Arab parties have never been invited into an Israeli coalition, but they supported Prime Minister Yitzhak Rabin from the outside to ensure that the 1993 and 1995 Oslo accords with the Palestinians were passed through parliament.
Yesterday, Abbas said he was open to working with Netanyahu, who was running for a fifth term of office. As he put it, “Ra’am’s approach is to not rule out anyone who doesn’t rule us out. If a ruling party makes contact, Ra’am will hold the process appropriately and respectfully. “
Netanyahu has yet to contact Abbas, but he has dismissed the possibility of sitting in a coalition with him, claiming that Ra’am is as anti-Zionist as the Joint List. “There is no difference between Mansour Abbas and Ayman Odeh,” he said in a reference to the leader of the Joint List. “They represent parties that oppose the State of Israel.”
Before the election, when Netanyahu was asked whether he would rely on Abbas for outside support, he replied, “Absolutely not.” But on March 25, Netanyahu changed course, saying he has not ruled out “parliamentary cooperation” with Abbas.
Even if Abbas endorses his premiership, Netanyahu could lose the backing of the far-right Religious Zionist Party.
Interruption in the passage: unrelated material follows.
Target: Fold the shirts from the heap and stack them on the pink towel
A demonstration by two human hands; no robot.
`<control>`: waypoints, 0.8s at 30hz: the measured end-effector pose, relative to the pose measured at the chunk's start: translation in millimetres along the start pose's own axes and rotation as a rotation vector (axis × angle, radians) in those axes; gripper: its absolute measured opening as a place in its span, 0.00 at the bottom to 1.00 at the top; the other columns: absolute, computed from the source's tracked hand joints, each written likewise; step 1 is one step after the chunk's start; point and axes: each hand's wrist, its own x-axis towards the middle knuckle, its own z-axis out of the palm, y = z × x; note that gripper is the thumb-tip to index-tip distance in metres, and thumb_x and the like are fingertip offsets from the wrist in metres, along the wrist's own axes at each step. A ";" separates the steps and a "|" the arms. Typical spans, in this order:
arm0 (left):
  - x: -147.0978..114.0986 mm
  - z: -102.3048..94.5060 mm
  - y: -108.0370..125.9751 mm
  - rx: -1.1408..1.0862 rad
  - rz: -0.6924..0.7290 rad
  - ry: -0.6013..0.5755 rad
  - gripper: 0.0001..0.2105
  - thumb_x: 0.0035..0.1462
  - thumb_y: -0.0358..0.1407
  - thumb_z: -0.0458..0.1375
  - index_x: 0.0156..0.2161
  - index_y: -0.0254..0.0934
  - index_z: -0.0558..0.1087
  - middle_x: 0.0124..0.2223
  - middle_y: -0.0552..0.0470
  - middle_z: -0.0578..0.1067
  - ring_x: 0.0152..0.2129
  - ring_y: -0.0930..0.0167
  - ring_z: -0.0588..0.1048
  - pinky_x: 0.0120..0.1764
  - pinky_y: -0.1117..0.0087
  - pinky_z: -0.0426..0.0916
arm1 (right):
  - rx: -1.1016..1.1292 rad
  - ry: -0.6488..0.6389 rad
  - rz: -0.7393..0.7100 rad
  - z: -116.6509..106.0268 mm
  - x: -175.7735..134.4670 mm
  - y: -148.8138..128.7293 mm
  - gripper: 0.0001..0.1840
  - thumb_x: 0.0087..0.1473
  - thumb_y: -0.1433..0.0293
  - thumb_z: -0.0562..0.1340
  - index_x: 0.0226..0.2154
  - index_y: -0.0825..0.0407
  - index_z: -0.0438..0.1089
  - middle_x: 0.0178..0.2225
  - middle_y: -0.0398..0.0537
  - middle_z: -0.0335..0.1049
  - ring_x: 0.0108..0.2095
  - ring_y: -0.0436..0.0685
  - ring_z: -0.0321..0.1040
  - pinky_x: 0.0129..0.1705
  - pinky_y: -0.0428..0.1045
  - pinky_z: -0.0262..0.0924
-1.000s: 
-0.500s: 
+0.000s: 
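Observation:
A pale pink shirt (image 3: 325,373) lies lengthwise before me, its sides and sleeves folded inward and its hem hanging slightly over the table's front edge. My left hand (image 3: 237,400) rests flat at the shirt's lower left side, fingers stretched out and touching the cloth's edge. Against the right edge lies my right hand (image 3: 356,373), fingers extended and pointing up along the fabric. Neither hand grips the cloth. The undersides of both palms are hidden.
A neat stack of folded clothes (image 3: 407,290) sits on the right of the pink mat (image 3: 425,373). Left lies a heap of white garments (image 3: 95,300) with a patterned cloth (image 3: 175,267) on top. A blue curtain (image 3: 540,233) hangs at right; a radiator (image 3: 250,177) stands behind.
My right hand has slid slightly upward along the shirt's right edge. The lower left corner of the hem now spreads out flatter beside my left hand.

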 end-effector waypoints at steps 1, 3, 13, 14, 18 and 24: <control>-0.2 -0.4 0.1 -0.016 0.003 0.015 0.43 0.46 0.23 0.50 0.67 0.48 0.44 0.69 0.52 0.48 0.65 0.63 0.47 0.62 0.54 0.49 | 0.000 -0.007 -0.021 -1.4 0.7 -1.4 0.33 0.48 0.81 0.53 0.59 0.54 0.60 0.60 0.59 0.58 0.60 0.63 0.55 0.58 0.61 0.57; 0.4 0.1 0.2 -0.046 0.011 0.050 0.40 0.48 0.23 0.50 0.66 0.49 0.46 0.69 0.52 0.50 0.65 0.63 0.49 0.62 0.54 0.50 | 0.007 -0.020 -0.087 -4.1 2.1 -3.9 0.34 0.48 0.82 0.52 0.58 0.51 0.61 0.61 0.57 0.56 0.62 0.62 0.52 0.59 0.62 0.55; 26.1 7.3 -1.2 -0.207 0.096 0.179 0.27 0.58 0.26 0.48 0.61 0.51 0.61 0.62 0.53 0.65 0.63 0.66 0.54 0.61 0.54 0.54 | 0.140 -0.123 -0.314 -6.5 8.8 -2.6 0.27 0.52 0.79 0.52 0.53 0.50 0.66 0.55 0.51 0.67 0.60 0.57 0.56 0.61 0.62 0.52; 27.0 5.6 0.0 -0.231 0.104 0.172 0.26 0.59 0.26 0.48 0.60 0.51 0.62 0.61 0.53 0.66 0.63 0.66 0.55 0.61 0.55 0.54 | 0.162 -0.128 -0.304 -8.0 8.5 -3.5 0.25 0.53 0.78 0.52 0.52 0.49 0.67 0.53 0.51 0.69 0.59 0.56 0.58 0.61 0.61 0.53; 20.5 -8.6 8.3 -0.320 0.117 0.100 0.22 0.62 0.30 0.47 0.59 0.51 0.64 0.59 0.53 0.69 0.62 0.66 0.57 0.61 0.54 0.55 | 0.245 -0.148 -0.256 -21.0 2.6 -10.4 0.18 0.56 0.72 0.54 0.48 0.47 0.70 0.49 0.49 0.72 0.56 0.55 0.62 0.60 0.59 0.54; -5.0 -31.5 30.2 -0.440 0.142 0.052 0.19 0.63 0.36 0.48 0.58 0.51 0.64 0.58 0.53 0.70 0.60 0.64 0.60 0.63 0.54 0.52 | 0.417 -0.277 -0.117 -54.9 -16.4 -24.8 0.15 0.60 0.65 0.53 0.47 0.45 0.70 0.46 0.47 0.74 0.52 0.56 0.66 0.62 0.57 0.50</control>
Its leader, Bezalel Smotrich, the former minister of transportation, opposes cooperation with Ra’am, thereby further narrowing Netanyahu’s chances of building a majority coalition.
Smotrich’s partner, Itamar Ben Gvir of the extremist Jewish Power Party, is just as adamant. Yitzhak Cohen, a member of Shas and the deputy finance minister, has taken them both to task for drawing such rigid lines in the sand.
It’s clear that Israel’s fourth consecutive election since 2019 has not brought the country any closer to stability or a sense of continuity.
And Israel’s political system looks increasingly dysfunctional and in dire need of rejuvenation or revision.